Renana Mertin and Cid Diesta: Shared first authorship.
Abkürzungen
AER
Anti-saccade error rate
ANOVA
Analysis of variance
BFMDRS
Burke–Fahn–Marsden–Dystonia Rating Scale
DLPFC
Dorsolateral prefrontal cortex
FAB
Frontal assessment battery
FEF
Frontal eye field
GPi
Globus pallidus internus
HADS_D/A
Hospital Anxiety and Depression Scale
HC
Healthy controls
HD
Huntington’s disease
MDS_UPDRS
Movement Disorder Society Revision of the Unified Parkinson’s Disease Rating Scale
MGS
Memory-guided saccade
MMSE
Mini-Mental State Examination
MOCA-P
Filipino version of the Montreal Cognitive Assessment
MSA-P
Multiple system atrophy with predominant parkinsonism
MST
Medial superior temporal area
MT
Memorization time
NMC
Non-manifesting TAF1 mutation carriers
PD
Parkinson's disease
PEF
Parietal eye field
PFC
Prefrontal cortex
PPC
Posterior parietal cortex
PSP
Progressive supranuclear palsy
RES
Rate of reflexive erroneous saccades
SC
Superior colliculus
SNpr
Substantia nigra pars reticulate
SPEM
Smooth pursuit eye movement
SVA
Short interspersed elements [SINE]–variable number of tandem repeats [VNTR]–Alu
TAF1
TATA-box-binding-associated-factor-1
XDP
X-Linked dystonia-parkinsonism
Introduction
Eye movement abnormalities crucially help to distinguish and identify different parkinsonian syndromes [1, 33], e.g., Parkinson’s disease (PD) from multiple system atrophy with predominant parkinsonism (MSA-P) and progressive supranuclear palsy (PSP). PD-typical eye movements abnormalities, however, can already be found in non-manifesting carriers of PD-causing mutations, e.g., in Parkin [36] or PINK1, in the absence of a motor phenotype [25]. Not only imaging parameters [47] but also subtle behavioral parameters may help to identify brain regions already involved in the very initial neurodegeneration in the prodromal stage of the disease. X-Linked dystonia-parkinsonism (XDP) is an adult-onset neurodegenerative movement disorder characterized by the transition of initially focal and rapidly generalizing dystonia into parkinsonism after 10–15 years in most patients [28, 48]. XDP is endemic to the island of Panay, Philippines, due to a genetic founder mutation [29]. Men are mainly affected due to the X-linked inheritance with an assumed complete penetrance. The genetic cause is a SINE-VNTR-Alu (SVA) retrotransposon insertion in the TATA-box-binding-protein-associated-factor-1 gene (TAF1). This insertion contains a hexanucleotide repeat ((CCCTCT)n), the number of which correlates with the age at disease onset and disease severity [6, 56]. The resulting reduced expression of TAF1 is associated with neurodegeneration mainly in the striatum and to a lesser degree in the pallidum [10, 18] with increased iron accumulation [11, 20] and widespread microstructural changes of the white matter [6, 10]. Striatal atrophy correlates with disease duration and the neurodegenerative process follows an antero-posterior gradient with a stronger involvement of the rostral striatum [18, 21]. Striatal degeneration was also found to be associated with decreased post-synaptic D2-receptor density [11]. In addition, extrastriatal gray matter changes have also been identified [3], including the cerebellum [20] and frontal and temporal cortex [6, 20] corresponding to astro- and microgliosis of the prefrontal cortex (PFC) in post-mortem investigations [40]. Structural connectivity of the striatal striosome compartment (next to the striatal matrix the major component containing projections neurons) was not decreased but increased with the anterior insula [6]. Pallidal neurostimulation markedly improves generalized dystonia in particular if caudate atrophy is modest [9].

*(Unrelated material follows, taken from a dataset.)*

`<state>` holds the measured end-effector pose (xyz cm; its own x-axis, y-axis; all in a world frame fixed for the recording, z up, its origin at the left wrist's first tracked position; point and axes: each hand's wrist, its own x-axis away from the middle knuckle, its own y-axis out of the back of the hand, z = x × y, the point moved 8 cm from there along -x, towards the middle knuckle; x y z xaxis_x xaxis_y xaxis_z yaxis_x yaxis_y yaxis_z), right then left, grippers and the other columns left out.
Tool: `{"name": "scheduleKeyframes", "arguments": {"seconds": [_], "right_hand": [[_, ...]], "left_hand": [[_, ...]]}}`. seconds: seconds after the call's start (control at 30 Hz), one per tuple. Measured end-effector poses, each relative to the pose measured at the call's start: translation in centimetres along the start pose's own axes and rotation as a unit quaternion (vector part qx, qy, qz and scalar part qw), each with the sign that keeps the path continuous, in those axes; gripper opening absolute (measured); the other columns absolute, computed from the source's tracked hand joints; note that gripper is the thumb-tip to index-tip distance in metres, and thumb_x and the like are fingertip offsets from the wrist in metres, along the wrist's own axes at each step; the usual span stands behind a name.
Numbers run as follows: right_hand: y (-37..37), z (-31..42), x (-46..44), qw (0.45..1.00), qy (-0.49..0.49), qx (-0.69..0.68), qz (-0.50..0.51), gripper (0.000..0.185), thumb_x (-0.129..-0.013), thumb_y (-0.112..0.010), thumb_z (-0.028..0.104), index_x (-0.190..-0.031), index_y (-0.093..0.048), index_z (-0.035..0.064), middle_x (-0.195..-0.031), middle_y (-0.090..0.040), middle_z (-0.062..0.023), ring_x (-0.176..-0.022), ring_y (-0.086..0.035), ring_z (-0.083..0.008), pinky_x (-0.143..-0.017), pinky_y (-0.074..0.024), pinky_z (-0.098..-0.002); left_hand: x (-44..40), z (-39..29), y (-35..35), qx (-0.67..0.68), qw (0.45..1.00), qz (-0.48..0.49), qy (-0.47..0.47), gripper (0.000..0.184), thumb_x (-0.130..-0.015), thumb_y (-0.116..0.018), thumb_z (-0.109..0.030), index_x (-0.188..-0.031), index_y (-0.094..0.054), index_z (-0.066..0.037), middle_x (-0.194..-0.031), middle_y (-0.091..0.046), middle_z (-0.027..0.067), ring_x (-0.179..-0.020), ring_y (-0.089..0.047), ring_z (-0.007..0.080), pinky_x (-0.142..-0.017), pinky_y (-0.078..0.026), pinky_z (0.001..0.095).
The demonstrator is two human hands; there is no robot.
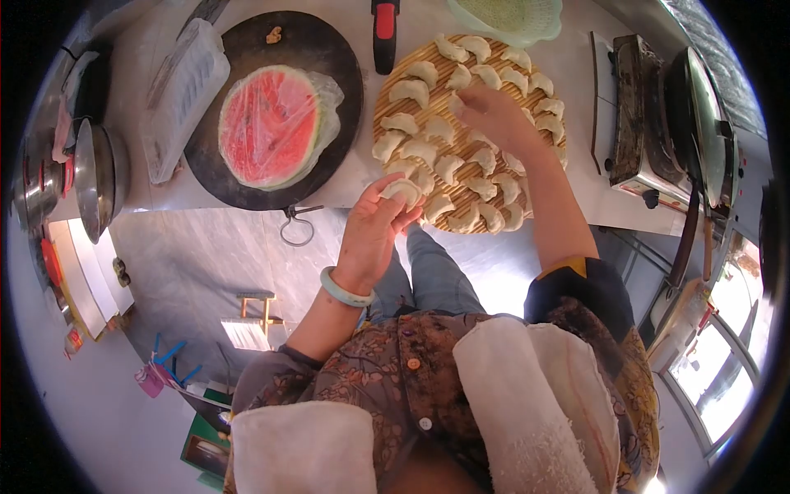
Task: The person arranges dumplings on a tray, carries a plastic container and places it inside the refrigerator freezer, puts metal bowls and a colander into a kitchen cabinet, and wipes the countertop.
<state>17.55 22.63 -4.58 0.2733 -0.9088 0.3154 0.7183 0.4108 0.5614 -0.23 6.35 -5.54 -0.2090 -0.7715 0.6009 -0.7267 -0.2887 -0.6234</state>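
Two bare hands work among crescent-shaped dumplings at a round slatted mat on the table (576,74). The step in hand looks like setting folded dumplings out: many already lie close together across the slatted mat (440,90), with only narrow gaps of bare slats between them.

The left hand (374,224) has its grip closed lightly on one dumpling (401,193), thumb and fingers around it, palm turned upward, raised at the mat's near left edge. That dumpling's curved rim appears pinched together, though the fingers hide part of it. The right hand (496,119) reaches over the far half of the mat, fingers bent down and drawn together; something pale shows at its fingertips, but I cannot tell whether its grip is pinching a dumpling or only touching one.

The next move seems to call for a free gap for the held dumpling and a gentle release, without squashing its soft dough against its neighbours. To the left, a plastic-wrapped cut watermelon (270,123) sits on a round dark board (341,74), well apart from the hands.
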Motion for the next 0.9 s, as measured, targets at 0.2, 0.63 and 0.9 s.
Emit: {"name": "scheduleKeyframes", "arguments": {"seconds": [0.2,0.63,0.9], "right_hand": [[-1.3,-0.9,-1.4,0.992,-0.018,0.034,0.116,0.042,-0.088,-0.059,0.026,-0.119,-0.057,-0.0024,-0.112,-0.062,-0.0145,-0.097,-0.061,-0.0241,-0.086,-0.048,-0.0337],[0.7,-0.9,-0.6,0.998,0.025,0.065,0.006,0.031,-0.085,-0.058,0.02,-0.108,-0.063,0.0004,-0.099,-0.065,-0.0207,-0.09,-0.063,-0.0349,-0.08,-0.0496,-0.0402],[0.2,0.4,-0.2,0.982,0.068,0.175,-0.027,0.031,-0.08,-0.063,0.024,-0.102,-0.065,0.0018,-0.094,-0.065,-0.0176,-0.087,-0.063,-0.0343,-0.079,-0.0502,-0.0409]], "left_hand": [[0.0,0.5,0.3,0.002,1.0,0.002,0.001,0.033,-0.095,-0.052,-0.012,-0.126,-0.045,-0.003,-0.112,-0.06,0.0122,-0.105,-0.059,0.0222,-0.092,-0.046,0.0346],[0.4,0.4,0.4,-0.001,1.0,-0.001,-0.004,0.034,-0.095,-0.052,-0.013,-0.126,-0.045,-0.003,-0.113,-0.059,0.0131,-0.106,-0.059,0.0229,-0.093,-0.046,0.0354],[0.5,0.8,0.6,0.008,1.0,-0.003,0.0,0.034,-0.095,-0.052,-0.012,-0.127,-0.045,-0.002,-0.114,-0.059,0.0139,-0.108,-0.058,0.0247,-0.094,-0.046,0.0356]]}}
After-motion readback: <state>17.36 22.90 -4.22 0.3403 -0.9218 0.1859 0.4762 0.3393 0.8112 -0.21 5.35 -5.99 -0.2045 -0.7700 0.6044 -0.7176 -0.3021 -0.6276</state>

Striatal atrophy and iron accumulation in XDP resembles Huntington’s disease (HD) [3, 13]. TAF1 variants seem to be a likely determinant of selective striatal vulnerability in both diseases [24]. Similar to HD [13], striatal atrophy was recently demonstrated in non-manifesting mutation carriers (NMC) by voxel-based morphometry and subcortical volumetry arguing for a prodromal phase with significant neurodegeneration prior to the onset of the overt movement disorder [19].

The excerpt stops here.